## Problem description
The whole listing is to be written out again exactly; the pictures are not.
** Given material follows **
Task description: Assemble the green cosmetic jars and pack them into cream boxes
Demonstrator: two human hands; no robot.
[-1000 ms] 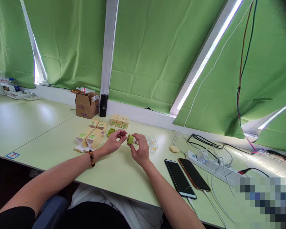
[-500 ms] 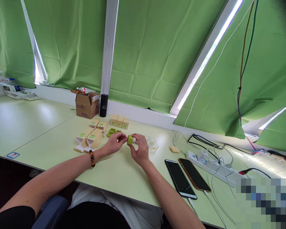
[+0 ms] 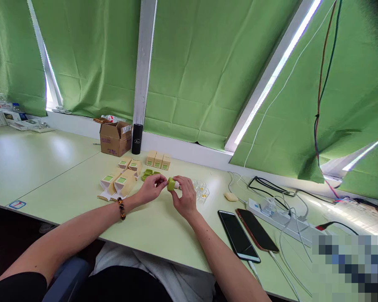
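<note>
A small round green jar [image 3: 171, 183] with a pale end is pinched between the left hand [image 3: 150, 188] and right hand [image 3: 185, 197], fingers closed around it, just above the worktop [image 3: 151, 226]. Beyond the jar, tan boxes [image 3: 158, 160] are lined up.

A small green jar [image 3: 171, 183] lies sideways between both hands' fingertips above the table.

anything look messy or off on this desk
Mostly tidy. Two small beige cartons near the left hand lie tipped over with their end flaps open, while three like them stand closed in a neat row. White cables tangle around the power strip. Nothing looks spilled or broken.
</note>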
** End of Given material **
## Output below
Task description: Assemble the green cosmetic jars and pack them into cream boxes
Demonstrator: two human hands; no robot.
[-1000 ms] 
[-500 ms] 
[+0 ms] 
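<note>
A small round green jar [image 3: 171, 183] with a pale end is pinched between the left hand [image 3: 150, 188] and right hand [image 3: 185, 197], fingers closed around it, just above the worktop [image 3: 151, 226]. Beyond the jar, tan boxes [image 3: 158, 160] are lined up.

A small green jar [image 3: 171, 183] lies sideways between both hands' fingertips above the table.

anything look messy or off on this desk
Mostly tidy. Two small beige cartons near the left hand lie tipped over with their end flaps open, while three like them stand closed in a neat row. White cables tangle around the power strip. Nothing looks spilled or broken.
</note>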

No more work is needed on this exercise.